(Exercise description): In the copy of the lines below, leave out pictures and print everything else exactly.

(Data shown):
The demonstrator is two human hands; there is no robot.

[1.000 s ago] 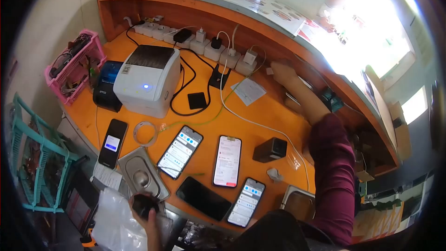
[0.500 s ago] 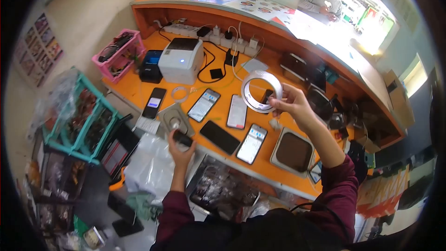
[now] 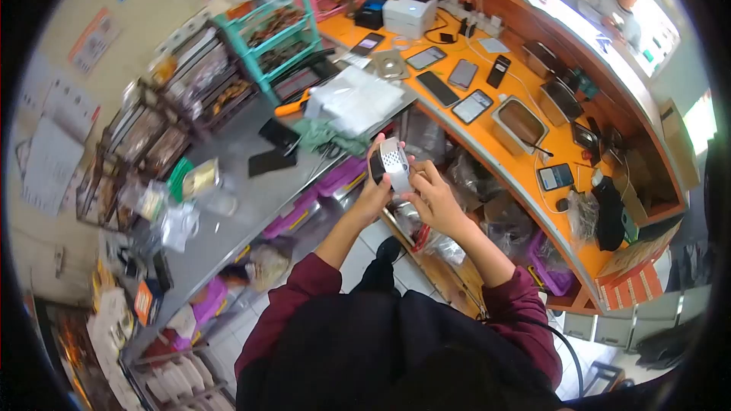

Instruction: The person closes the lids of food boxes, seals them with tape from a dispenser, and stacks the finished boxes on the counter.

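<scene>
1. My left hand (image 3: 372, 195) is raised in front of my chest with the forearm angled up and inward. Its grip is curled shut round a black object (image 3: 375, 168).
2. My right hand (image 3: 435, 199) comes in from the other side with the wrist bent toward the left one. Its fingertips (image 3: 411, 180) are pinched on the lower edge of a white roll of tape (image 3: 393, 161).
3. The roll is pressed against the black object, held in the air between both hands, near the edge of the orange table (image 3: 512, 154) but apart from it.
4. The roll's broad dotted band faces up at me. Its long side runs away from my palms toward the table, tilted slightly left.
</scene>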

(Solution for this problem):
The demonstrator is two human hands; there is no robot.

[1.000 s ago] 
[0.500 s ago] 
[now] 

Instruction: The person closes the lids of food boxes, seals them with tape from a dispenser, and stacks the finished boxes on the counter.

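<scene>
1. My left hand (image 3: 372, 195) is raised in front of my chest with the forearm angled up and inward. Its grip is curled shut round a black object (image 3: 375, 168).
2. My right hand (image 3: 435, 199) comes in from the other side with the wrist bent toward the left one. Its fingertips (image 3: 411, 180) are pinched on the lower edge of a white roll of tape (image 3: 393, 161).
3. The roll is pressed against the black object, held in the air between both hands, near the edge of the orange table (image 3: 512, 154) but apart from it.
4. The roll's broad dotted band faces up at me. Its long side runs away from my palms toward the table, tilted slightly left.
</scene>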

The exercise is done, and nothing more is needed.